Sampai sekarang, Aleon masih belum menemukan jawaban, kenapa Malinka selalu meminta kue ulang tahun setiap hari selasa. Tidak ada clue yang Aleon dapatkan selain kalimat ‘Hari ini ada yang ulang tahun’, kata Malinka setiap kali melihat gambar kue dan lilin tergambar pada jadwal hariannya.
Tidak mendapatkan jawaban bukan alasan bagi Aleon untuk menghiraukan permintaan Malinka, yang bahkan lebih terlihat seperti orang sedang berhalusinasi kalau ada perayaan ulang tahun setiap minggunya. Tidak tahu kenapa, tetap saja Aleon ingin menuruti. Karena, ketika Aleon memberikan wanita itu kue ulang tahun, Aleon juga mendapatkan sesuatu yang paling sulit ditemukan dari Malinka. Senyuman.
Aleon senang melihat wanita itu menarik senyumannya. Tarikan bibir yang menariknya kabur dari suatu perasaan.
Kehilangan.
Lewat kebersamaannya dengan teman-teman lansia di sana, Aleon mendapatkan kembali hangat dari sentuhan orang tua, yang sejak lama tidak pernah ia rasakan. Dan lewat simpulan bibir Malinka, Aleon seperti melihat, ibunya hidup kembali.

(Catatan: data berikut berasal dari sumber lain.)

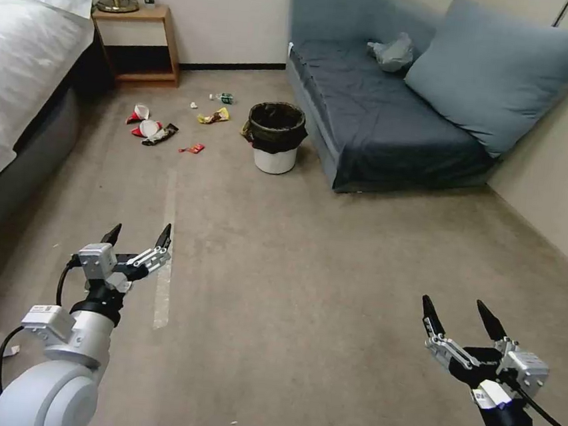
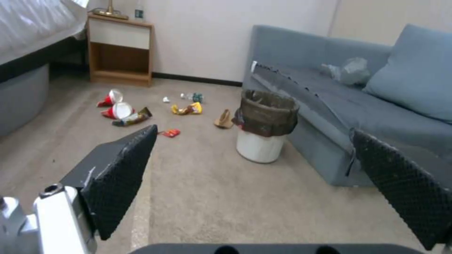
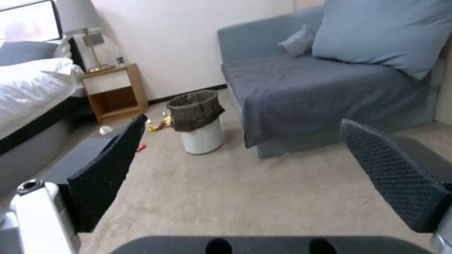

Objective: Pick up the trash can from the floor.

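The trash can (image 1: 276, 137), a small white bin with a black liner folded over its rim, stands upright on the floor (image 1: 331, 278) just beside the front corner of the blue-grey sofa (image 1: 380, 115), well ahead of the robot. Both arms are held low in front of the body, far short of the bin. The left gripper (image 1: 138, 234) hovers above the carpet near a pale stripe (image 1: 166, 255), its two black fingers spread apart and holding nothing; from the left wrist view the trash can (image 2: 263, 125) sits between the parted fingers (image 2: 120, 176) in the distance. The right gripper (image 1: 456, 313) hangs on the other side, likewise spread wide and empty, and the right wrist view shows the trash can (image 3: 197, 121) ahead. Scattered litter (image 1: 151, 126) lies on the carpet to the bin's left, in front of a wooden nightstand (image 1: 136, 41). A crumpled grey bag (image 1: 392, 52) rests on the sofa seat next to a large cushion (image 1: 498, 73). A bed (image 1: 17, 67) runs along the left side.
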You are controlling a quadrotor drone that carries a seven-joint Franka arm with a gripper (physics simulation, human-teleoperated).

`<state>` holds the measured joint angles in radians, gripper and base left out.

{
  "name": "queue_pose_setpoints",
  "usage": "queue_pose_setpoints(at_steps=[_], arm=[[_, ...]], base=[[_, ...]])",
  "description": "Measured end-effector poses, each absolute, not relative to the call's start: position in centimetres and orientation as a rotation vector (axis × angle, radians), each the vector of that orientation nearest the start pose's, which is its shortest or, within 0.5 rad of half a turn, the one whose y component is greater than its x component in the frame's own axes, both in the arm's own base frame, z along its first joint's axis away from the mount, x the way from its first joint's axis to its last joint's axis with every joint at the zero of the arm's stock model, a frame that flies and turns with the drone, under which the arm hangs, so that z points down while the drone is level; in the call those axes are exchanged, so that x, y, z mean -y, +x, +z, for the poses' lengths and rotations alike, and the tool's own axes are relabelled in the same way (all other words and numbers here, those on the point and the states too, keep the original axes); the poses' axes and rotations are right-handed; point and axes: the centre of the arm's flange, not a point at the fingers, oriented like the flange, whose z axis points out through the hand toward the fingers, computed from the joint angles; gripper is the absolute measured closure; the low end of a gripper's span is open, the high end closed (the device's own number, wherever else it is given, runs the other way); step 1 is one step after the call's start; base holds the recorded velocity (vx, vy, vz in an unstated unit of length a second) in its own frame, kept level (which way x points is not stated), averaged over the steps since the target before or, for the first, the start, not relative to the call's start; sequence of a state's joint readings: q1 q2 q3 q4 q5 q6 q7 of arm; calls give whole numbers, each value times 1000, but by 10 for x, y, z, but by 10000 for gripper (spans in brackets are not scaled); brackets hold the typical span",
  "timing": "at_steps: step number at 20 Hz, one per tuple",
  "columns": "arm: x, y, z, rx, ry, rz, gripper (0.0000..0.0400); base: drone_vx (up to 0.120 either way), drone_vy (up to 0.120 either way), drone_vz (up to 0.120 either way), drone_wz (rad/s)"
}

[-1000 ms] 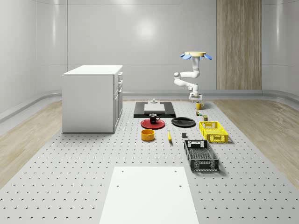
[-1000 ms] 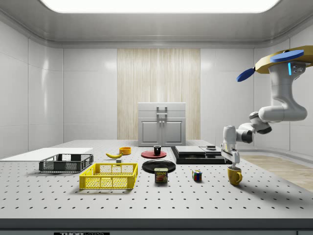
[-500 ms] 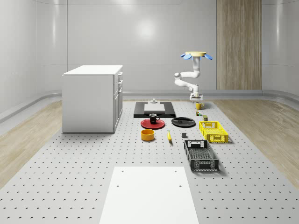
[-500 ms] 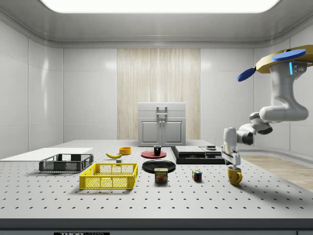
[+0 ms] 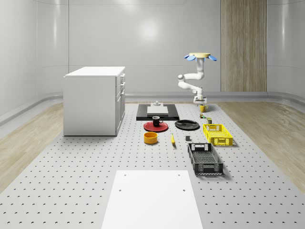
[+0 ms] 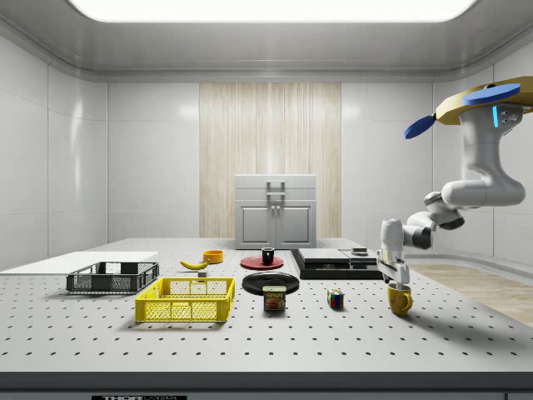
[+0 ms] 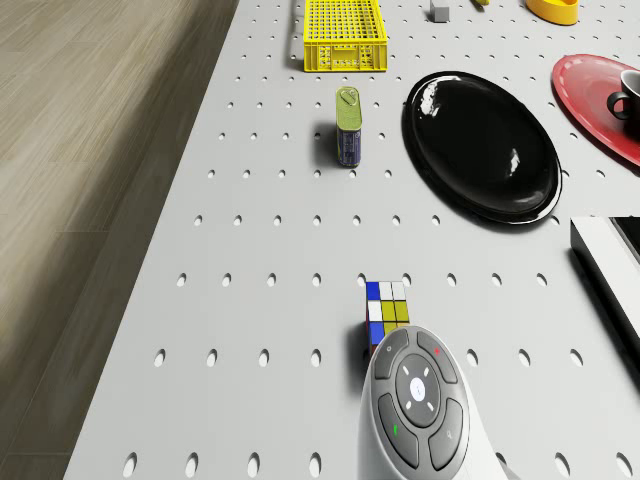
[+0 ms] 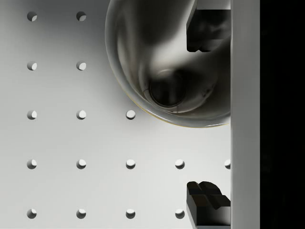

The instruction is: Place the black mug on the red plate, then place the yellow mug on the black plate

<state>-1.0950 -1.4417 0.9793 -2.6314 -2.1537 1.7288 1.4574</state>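
Directly under the gripper (image 6: 397,279) sits the yellow mug (image 6: 400,301), upright on the perforated table (image 6: 275,342), mouth up. The wrist view looks straight down into it (image 8: 157,62).

Fingers are apart. One fingertip (image 8: 206,28) sits over the mug's mouth and the other (image 8: 207,202) is outside the rim, so the jaws straddle one side of the wall. No contact that I can confirm.

Handling, my read: rigid, light, glossy, so expect it to be slippery.
- A wall pinch, one finger inside and one outside, is the hold you're lined up for.
- Go deep enough that the pads are on the wall below the lip, not on the lip itself.
- I can't tell where the handle is from the wrist view; in the side view it looks to be on the side away from the black plate (image 6: 271,282).

Arm pose: the drone (image 6: 491,96) hovers high, above and behind the gripper. The arm hangs down from it, elbows forward, and the wrist points straight down at the table.

First half looks done, with the black mug (image 5: 157,121) on the red plate (image 5: 156,127). The black plate is well off to the gripper's side, past the Rubik's cube (image 7: 385,315) and the can (image 7: 348,125). Lift enough to clear both.
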Motion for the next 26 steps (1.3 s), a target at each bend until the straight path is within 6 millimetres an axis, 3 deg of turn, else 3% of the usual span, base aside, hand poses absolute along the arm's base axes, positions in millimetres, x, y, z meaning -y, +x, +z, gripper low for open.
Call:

Walau mustahil. She-is-not-here. Gone.
Tempat ini terasa seperti rumah bagi Aleon. Itu sebabnya ia seolah memiliki lebih banyak teman-teman lansia dibanding teman sebaya. Sangat menyenang baginya, berinteraksi dengan mereka menggunakan alat musik. Bermain catur dengan Pak Martin, mendengar pujian dari Pak Bill setiap kali ia beraksi dengan gitar maupun biolanya. Aleon senang membelikan Malinka kue ulang tahun dan dibayar dengan senyuman.
Lelaki itu, senang berlama-lama menghabiskan waktu bersama teman lansia.
He’s just a boy looking for a place to go home.